ASSIGNMENT:
For each line below, check whether "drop" is present. Report how many lines have it, nothing else.

(Saved data entries)
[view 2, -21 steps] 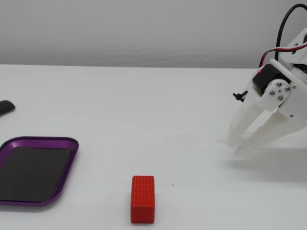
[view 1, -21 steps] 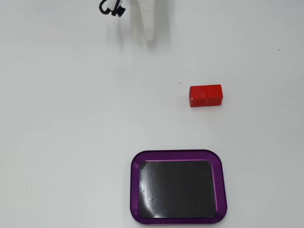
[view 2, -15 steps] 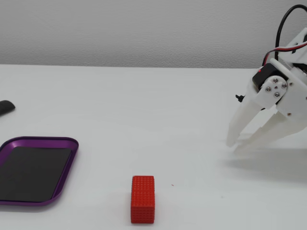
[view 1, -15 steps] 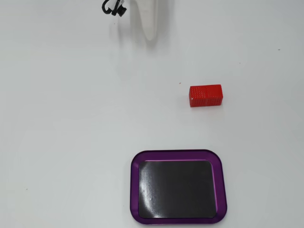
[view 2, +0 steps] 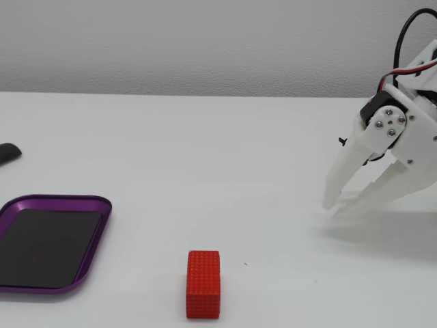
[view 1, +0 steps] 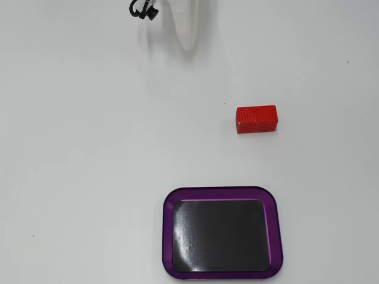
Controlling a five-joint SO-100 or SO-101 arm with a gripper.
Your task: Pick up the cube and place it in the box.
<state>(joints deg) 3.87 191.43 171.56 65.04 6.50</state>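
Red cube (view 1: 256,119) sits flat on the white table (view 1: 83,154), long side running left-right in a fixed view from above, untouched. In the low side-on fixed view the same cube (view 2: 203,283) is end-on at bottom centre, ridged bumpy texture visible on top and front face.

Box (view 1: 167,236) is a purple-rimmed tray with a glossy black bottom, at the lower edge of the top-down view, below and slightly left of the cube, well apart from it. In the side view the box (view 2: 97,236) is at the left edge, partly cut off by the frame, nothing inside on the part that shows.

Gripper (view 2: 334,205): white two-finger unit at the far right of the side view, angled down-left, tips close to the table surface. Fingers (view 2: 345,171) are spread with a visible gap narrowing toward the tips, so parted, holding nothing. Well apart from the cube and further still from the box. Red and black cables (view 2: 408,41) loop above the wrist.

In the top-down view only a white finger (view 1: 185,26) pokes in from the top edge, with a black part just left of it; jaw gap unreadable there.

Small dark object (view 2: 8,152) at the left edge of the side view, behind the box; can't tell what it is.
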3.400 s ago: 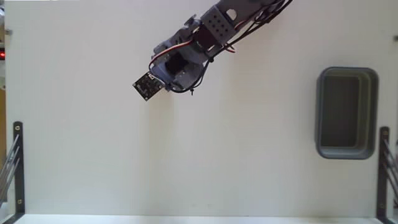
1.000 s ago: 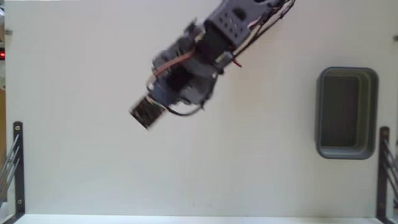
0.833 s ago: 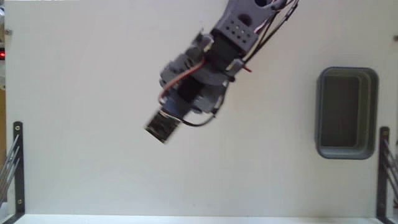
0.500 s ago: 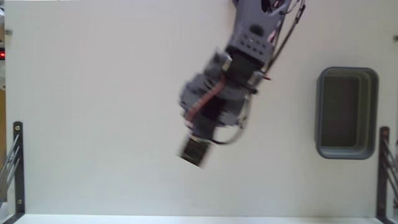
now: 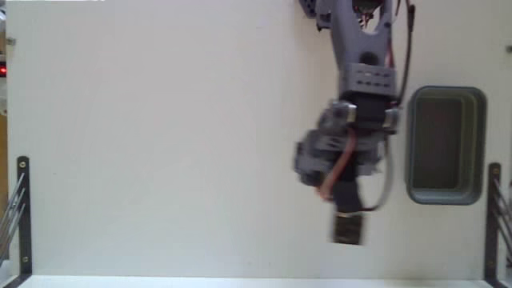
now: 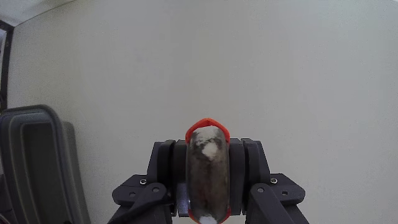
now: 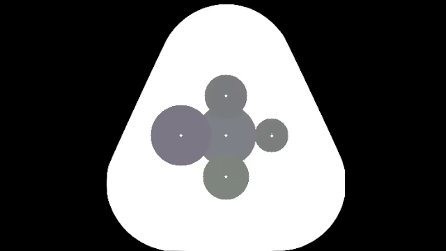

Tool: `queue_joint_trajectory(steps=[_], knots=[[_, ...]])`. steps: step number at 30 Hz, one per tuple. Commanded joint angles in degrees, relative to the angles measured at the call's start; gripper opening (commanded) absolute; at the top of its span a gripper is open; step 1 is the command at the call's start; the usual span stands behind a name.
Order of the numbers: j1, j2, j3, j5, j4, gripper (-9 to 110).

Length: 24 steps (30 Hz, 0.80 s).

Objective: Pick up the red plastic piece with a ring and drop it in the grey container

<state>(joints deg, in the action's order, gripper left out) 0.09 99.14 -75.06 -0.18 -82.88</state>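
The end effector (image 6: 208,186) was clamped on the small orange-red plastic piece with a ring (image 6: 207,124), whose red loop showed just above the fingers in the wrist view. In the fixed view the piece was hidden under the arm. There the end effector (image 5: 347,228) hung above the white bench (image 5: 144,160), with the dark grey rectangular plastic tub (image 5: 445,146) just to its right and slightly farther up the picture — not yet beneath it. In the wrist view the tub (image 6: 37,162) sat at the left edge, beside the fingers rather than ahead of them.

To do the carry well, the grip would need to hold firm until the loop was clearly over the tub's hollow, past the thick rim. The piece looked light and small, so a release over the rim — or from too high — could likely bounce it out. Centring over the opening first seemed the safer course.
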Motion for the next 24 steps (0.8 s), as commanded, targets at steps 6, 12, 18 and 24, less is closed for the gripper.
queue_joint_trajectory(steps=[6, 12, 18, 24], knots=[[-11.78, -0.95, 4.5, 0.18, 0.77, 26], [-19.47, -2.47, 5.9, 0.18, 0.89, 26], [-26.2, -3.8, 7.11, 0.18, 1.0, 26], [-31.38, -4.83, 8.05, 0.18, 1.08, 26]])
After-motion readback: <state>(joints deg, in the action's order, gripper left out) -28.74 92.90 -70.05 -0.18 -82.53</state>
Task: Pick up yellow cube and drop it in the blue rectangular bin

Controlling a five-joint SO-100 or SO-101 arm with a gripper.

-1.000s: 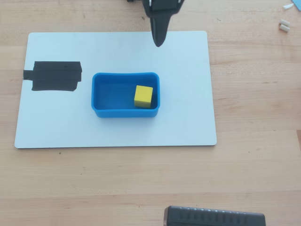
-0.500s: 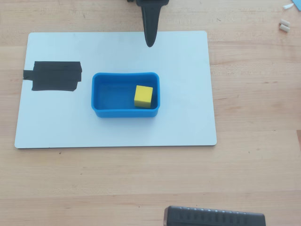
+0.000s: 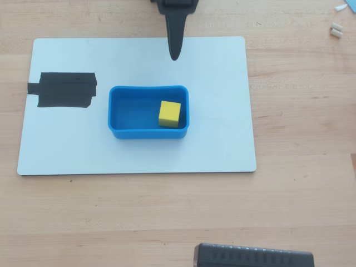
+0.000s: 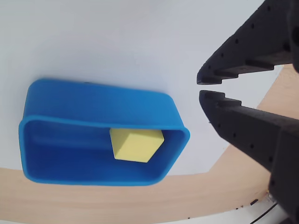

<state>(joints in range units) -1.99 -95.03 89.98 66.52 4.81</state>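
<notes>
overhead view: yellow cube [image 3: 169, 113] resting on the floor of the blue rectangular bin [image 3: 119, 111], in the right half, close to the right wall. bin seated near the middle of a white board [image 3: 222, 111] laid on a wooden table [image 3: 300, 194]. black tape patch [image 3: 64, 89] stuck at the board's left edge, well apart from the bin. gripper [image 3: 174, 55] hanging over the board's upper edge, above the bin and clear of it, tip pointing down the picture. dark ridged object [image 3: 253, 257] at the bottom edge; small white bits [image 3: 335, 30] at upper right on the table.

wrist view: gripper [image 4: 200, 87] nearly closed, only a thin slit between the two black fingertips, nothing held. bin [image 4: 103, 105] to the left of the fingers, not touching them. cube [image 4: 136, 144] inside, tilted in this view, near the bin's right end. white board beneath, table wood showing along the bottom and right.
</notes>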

OUTPUT OF THE TASK:
2